**Exercise instructions:**
What is needed is a word-for-word copy of the lines below from the one with "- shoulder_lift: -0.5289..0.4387" through the one with "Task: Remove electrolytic", both included, with every picture left out.

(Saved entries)
· · ·
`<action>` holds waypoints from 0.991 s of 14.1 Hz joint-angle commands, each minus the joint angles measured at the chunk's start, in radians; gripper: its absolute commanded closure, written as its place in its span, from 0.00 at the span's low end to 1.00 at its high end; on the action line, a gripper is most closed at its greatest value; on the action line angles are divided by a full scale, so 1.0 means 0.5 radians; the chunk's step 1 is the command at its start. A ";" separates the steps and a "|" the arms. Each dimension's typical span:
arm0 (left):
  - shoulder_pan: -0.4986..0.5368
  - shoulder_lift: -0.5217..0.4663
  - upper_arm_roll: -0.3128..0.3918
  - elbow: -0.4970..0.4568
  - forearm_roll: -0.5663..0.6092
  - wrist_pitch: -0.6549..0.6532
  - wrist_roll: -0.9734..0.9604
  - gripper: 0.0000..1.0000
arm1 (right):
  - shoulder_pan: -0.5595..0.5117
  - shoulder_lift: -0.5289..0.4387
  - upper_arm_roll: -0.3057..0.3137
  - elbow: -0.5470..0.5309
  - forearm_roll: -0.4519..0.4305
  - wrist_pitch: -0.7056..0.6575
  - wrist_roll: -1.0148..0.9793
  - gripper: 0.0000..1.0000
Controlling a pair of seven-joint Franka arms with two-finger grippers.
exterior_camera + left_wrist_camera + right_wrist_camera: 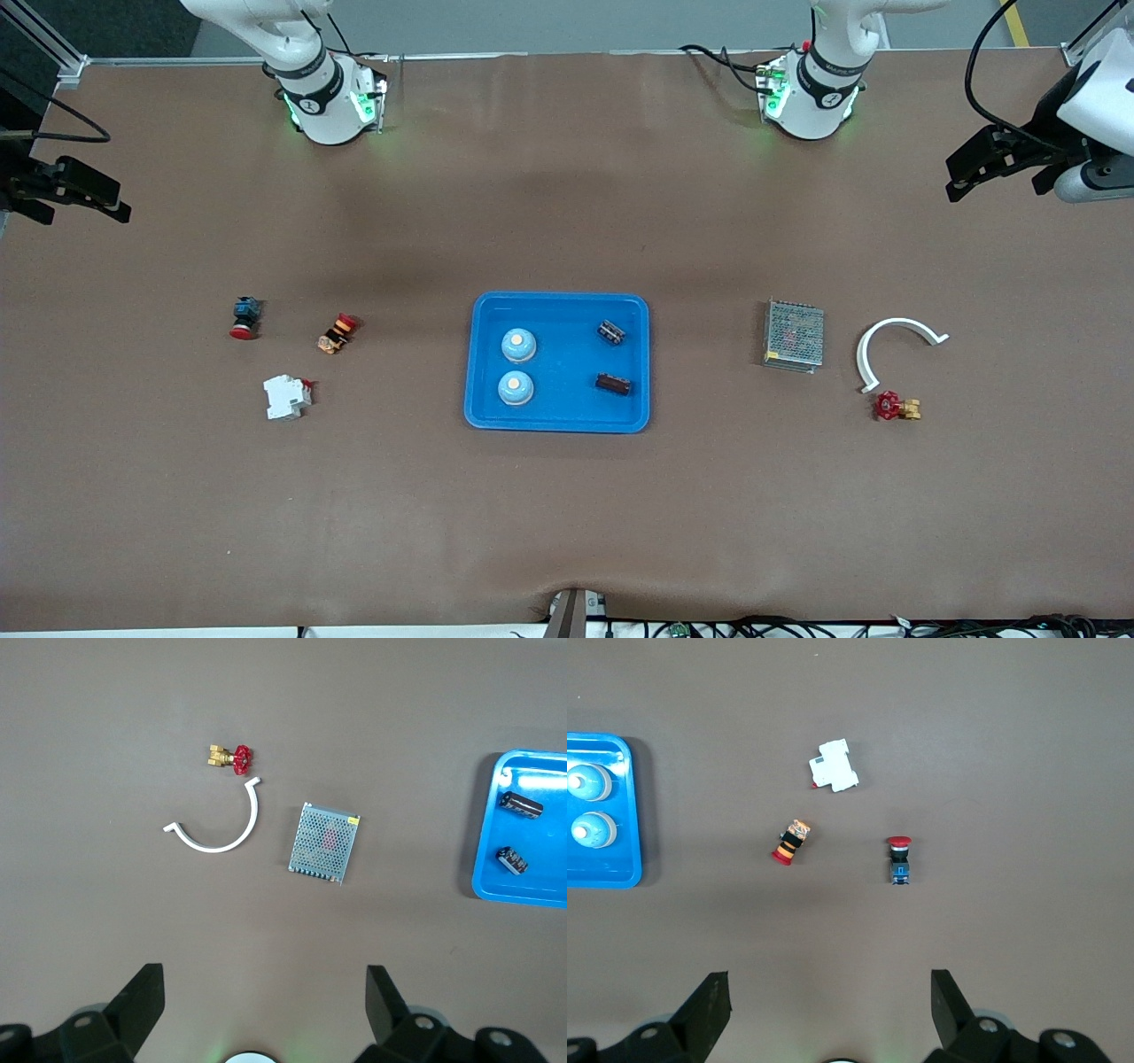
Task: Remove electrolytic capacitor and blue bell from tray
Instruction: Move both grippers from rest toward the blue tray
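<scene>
The left tool (961, 177) is raised over the left arm's end of the surface (567, 514) with its jaws spread wide and nothing in them; the right tool (97, 199) is raised over the right arm's end in the same state. Both arms wait clear of the work, which leaves the tray (558, 421) unobstructed from above. The tray lies flat at mid-surface and holds four parts, well apart from one another. Two blue bells (518, 345) (516, 388) sit dome-up on the side toward the right arm; two dark capacitors (610, 332) (613, 384) lie on their sides toward the left arm. This split suggests each arm takes the part nearest to it. The raised rim calls for a lift before any sideways move. Outside the tray, toward the left arm: a mesh box (794, 335), a white arc (895, 341) and a red valve (895, 407). Toward the right arm: a white breaker (286, 397) and two push-buttons (245, 317) (337, 333). None blocks either approach
</scene>
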 commanded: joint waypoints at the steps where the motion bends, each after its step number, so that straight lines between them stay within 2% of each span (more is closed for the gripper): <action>1: 0.006 0.011 -0.004 0.046 -0.014 -0.031 0.029 0.00 | 0.045 -0.009 -0.009 0.022 -0.036 -0.014 0.010 0.00; 9: 0.003 0.011 -0.007 0.040 -0.033 -0.031 0.017 0.00 | 0.076 -0.006 -0.009 0.022 -0.036 -0.002 0.007 0.00; 14: -0.018 0.066 -0.096 -0.012 -0.078 -0.025 -0.105 0.00 | 0.128 0.003 -0.009 0.025 -0.024 0.004 0.102 0.00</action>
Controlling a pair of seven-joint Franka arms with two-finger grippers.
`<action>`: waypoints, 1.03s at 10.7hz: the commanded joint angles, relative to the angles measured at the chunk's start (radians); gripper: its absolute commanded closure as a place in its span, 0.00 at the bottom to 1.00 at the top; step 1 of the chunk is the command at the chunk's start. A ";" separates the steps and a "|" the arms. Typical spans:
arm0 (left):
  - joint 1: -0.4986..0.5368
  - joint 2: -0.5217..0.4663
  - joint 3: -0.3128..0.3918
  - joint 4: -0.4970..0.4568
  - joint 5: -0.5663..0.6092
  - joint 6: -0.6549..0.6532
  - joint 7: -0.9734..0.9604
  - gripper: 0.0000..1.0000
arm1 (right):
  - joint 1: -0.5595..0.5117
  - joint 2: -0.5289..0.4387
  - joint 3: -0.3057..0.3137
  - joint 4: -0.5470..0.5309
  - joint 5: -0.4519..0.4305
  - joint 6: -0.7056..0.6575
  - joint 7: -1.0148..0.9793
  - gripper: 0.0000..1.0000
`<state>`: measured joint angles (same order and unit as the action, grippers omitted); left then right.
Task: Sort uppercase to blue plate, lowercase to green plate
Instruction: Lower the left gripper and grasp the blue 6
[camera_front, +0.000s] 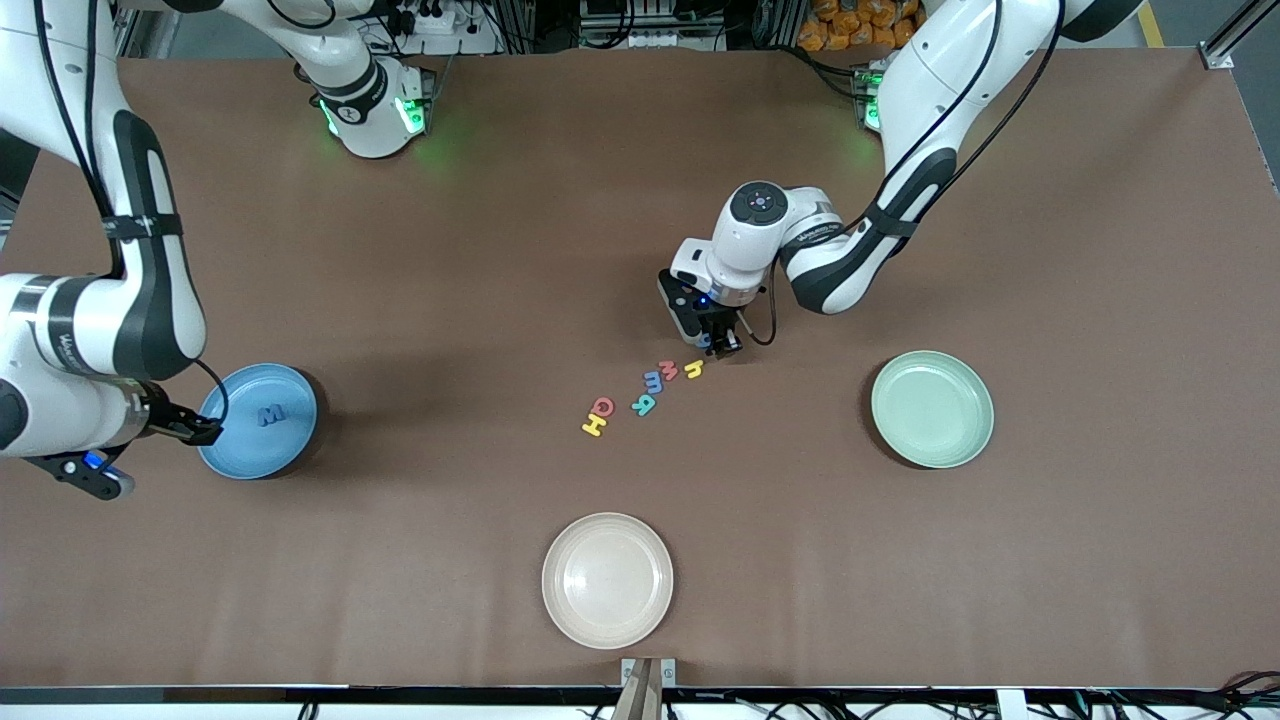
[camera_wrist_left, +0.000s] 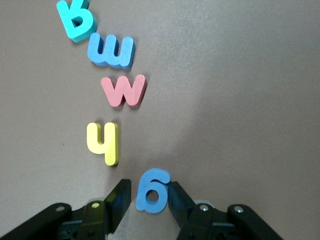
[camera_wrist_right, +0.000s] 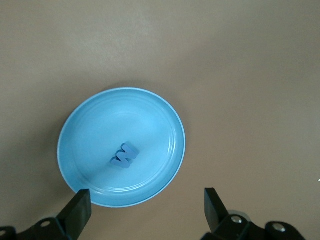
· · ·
**Finished exercise:**
  - shoulder_lift: -0.5289..0.4387
  - upper_arm_roll: -0.3057..0.3137
  - elbow: -0.5470..0.5309
  - forearm_roll: -0.4519..0.4305
  - wrist_pitch: -0.7056..0.6575
  - wrist_roll: -1.0148..0.9793
  - gripper: 0.0000..1.0000
Controlling a pair of seven-joint Franka arms with two-finger grippers.
exterior_camera + left_wrist_camera + right_wrist_camera: 
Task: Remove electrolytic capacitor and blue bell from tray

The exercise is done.